Porté par la Garde des Sceaux Nicole Belloubet, le projet de loi relatif à la justice pénale spécialisée a été adopté, le 3 mars, en première lecture au Sénat.

Par 318 voix pour, 3 contre et 19 abstentions, dont celle du groupe CRCE[1], les sénateurs ont adopté le projet de loi créant une nouvelle justice environnementale. Présenté le 29 janvier en conseil des ministres, le texte crée une juridiction spécialisée dans chacune des 36 cours d’appel. Mais c’est surtout sa mise en place d’une convention judiciaire écologique qui a été fortement critiquée dans l’hémicycle. En reconnaissant sa responsabilité, une entreprise créant un dommage écologique pourra en effet être dispensée de procès en échange du paiement d’une amende (allant jusqu’à 30% de son chiffre d’affaires annuel), de sa mise en conformité et de la réparation du préjudice (dans un délai maximal de trois ans).

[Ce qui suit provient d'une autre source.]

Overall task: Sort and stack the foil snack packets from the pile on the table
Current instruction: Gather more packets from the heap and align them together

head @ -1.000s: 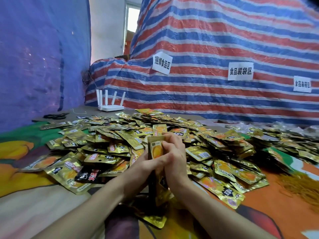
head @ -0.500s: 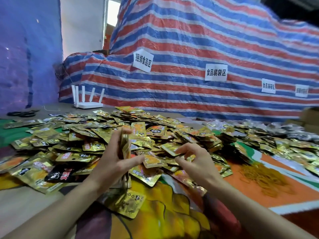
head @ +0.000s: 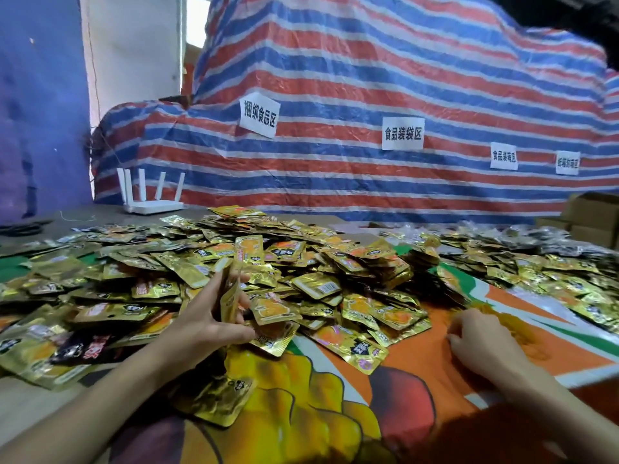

«Des dégâts irrémédiables»

La présidente du groupe CRCE Eliane Assassi a dénoncé «l’insuffisance, l’inefficience voire la dangerosité» de la mesure qui peut être assimilée à un permis de polluer. Même déception dans les rangs socialistes. Le sénateur Jérôme Durain (Saône-et-Loire) estime que «le plaider-coupable ne saurait constituer une solution acceptable en matière environnementale car les dégâts provoqués sont bien souvent irrémédiables». André Reichardt, pour le groupe LR, affirme qu’il sera «essentiel de contrôler l’effectivité de la réparation du dommage». Une vérification qui relève des services compétents du ministère chargé de l’environnement, en l’état actuel du texte. Enfin, le président du groupe RDSE espère que «la navette parlementaire permettra de renforcer le volet environnemental du texte». La balle est désormais dans le camp des députés.